**Problem**. Go over the material below and report every line that contains the word "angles".

**Raw data**.
=====

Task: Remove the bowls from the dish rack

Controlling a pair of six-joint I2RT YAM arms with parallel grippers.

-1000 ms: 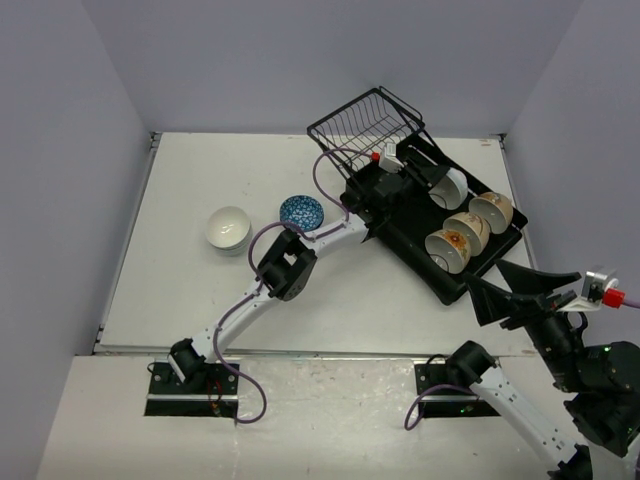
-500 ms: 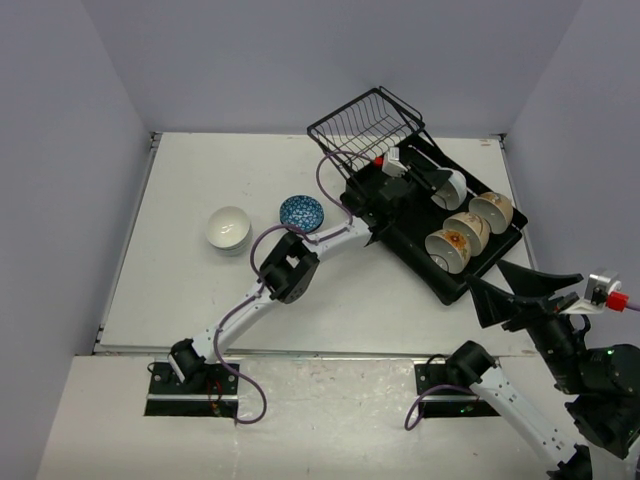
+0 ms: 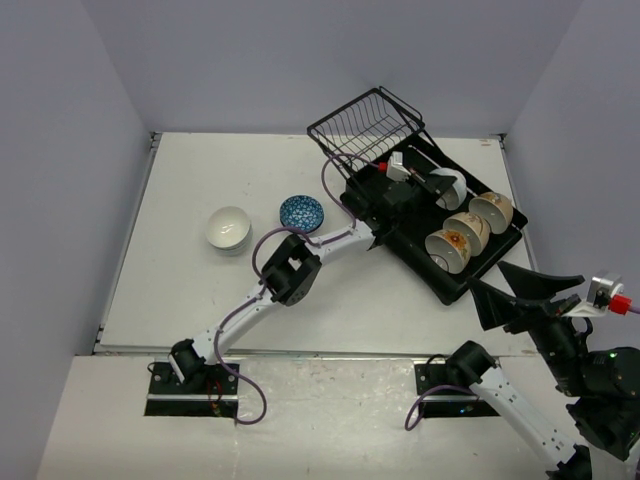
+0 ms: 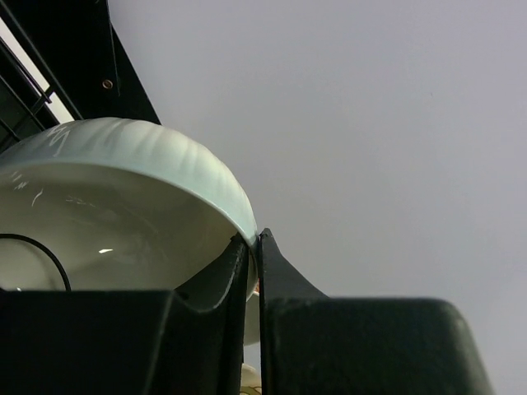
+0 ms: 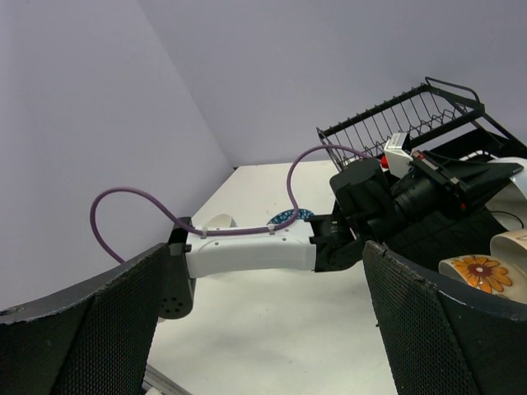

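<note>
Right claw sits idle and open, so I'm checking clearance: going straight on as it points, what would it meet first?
Probably the left arm's white link, centred between the fingers of the right claw; depth is unclear.

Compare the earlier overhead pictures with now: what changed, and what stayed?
The left gripper edged right across the dish rack and closed on the rim of the white bowl. The right gripper stayed open; the blue bowl and cream bowls stayed put.

Overhead view from behind, close wrist views, all sharing dish rack [image 3: 415,250]
</note>
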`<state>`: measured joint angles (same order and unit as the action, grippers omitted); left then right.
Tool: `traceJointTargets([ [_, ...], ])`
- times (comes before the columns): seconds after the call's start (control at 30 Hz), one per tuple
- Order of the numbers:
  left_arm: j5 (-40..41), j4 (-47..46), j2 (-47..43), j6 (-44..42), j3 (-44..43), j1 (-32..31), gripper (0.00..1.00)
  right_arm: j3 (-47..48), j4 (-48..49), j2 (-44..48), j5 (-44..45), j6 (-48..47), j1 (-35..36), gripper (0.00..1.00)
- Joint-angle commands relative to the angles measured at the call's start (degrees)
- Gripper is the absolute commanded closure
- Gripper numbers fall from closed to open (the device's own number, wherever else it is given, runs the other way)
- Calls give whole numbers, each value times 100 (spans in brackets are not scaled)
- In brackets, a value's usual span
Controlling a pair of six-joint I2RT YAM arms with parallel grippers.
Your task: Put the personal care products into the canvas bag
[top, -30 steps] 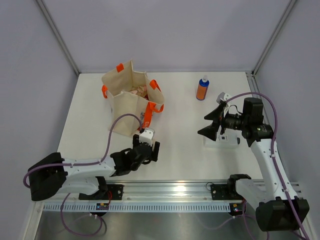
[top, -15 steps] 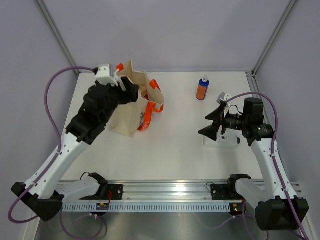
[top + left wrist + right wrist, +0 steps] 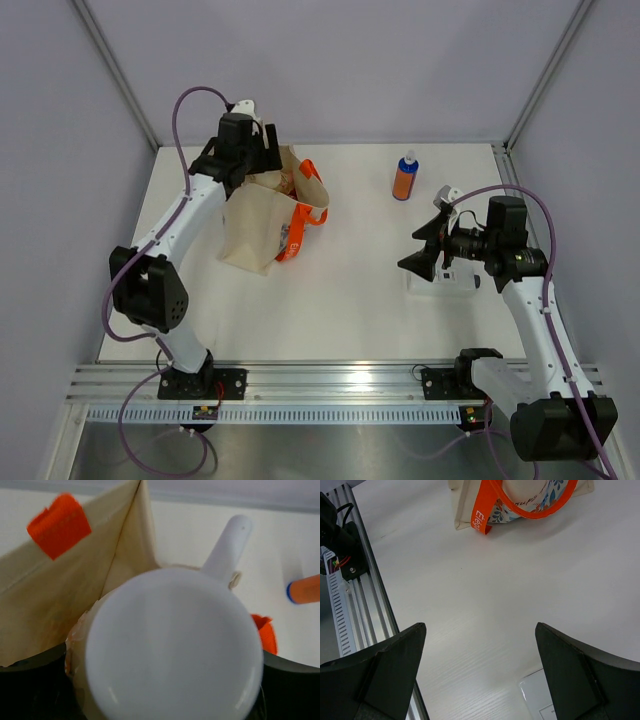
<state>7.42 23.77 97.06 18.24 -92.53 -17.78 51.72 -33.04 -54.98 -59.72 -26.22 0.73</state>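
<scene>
The beige canvas bag [image 3: 262, 215] with orange handles [image 3: 312, 195] stands at the back left. My left gripper [image 3: 262, 152] is at the bag's top rear edge, shut on the cream pump bottle [image 3: 170, 645], whose white pump head fills the left wrist view above the bag's cloth [image 3: 75, 590]. The orange blue-topped bottle [image 3: 404, 178] stands at the back right and also shows in the left wrist view [image 3: 306, 588]. My right gripper [image 3: 422, 250] is open and empty above the table. The flat white bottle [image 3: 445, 283] lies just below it and shows in the right wrist view [image 3: 540, 700].
Something peach shows inside the bag's mouth [image 3: 284, 181]. The metal rail [image 3: 330, 385] runs along the near edge and shows in the right wrist view [image 3: 350, 605]. Grey walls close the back and sides.
My left arm has swung up from low near the front rail to the top of the bag, carrying the pump bottle. The right arm has not moved.
</scene>
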Motion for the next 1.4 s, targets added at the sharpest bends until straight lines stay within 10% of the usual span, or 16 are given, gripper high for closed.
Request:
traceJointTargets([
  [0.0,-197,-855,-459,-242,41,143,100,163,-10,23,57,-112,-29,0],
  [0.2,-618,-1216,173,-198,156,494,89,189,-36,-118,128,-138,-205,0],
  [0.5,-688,-1665,675,-347,-107,548,3,31,192,-144,321,72,-486,1],
  [0.87,-1111,-1534,-556,-901,464,574,1,320,1545,-934,2429,2138,-504,0],
  [1.37,-2235,-1322,-2883,-524,2185,688,1,2077,2829,-4070,3539,1576,-100,0],
])
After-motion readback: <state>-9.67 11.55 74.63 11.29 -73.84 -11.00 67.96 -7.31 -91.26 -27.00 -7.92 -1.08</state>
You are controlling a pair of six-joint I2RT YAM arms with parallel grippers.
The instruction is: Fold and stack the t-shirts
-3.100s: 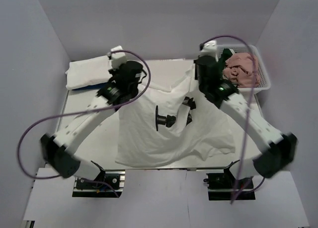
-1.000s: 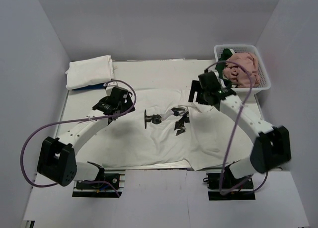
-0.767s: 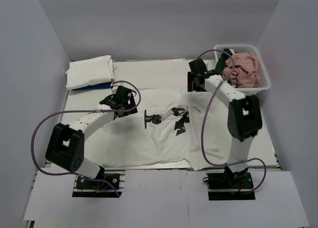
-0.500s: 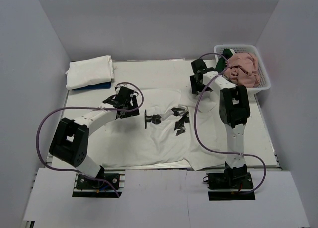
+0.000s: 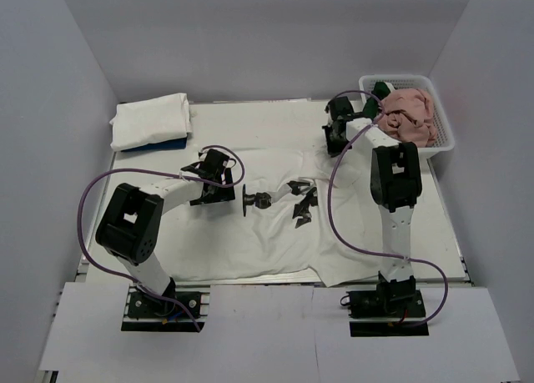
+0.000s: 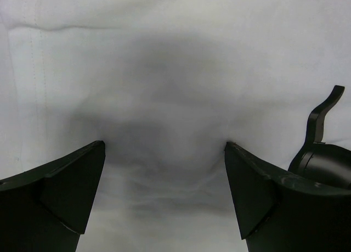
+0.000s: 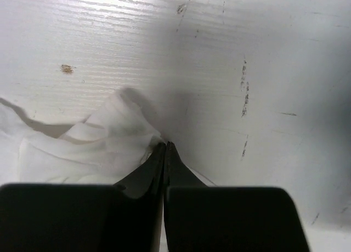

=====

**Response area**.
`<state>`: measured joint angles (same order and unit as the action, grippers omitted); left then right.
- Joint-angle commands relative to the angles measured at the call's start (degrees)

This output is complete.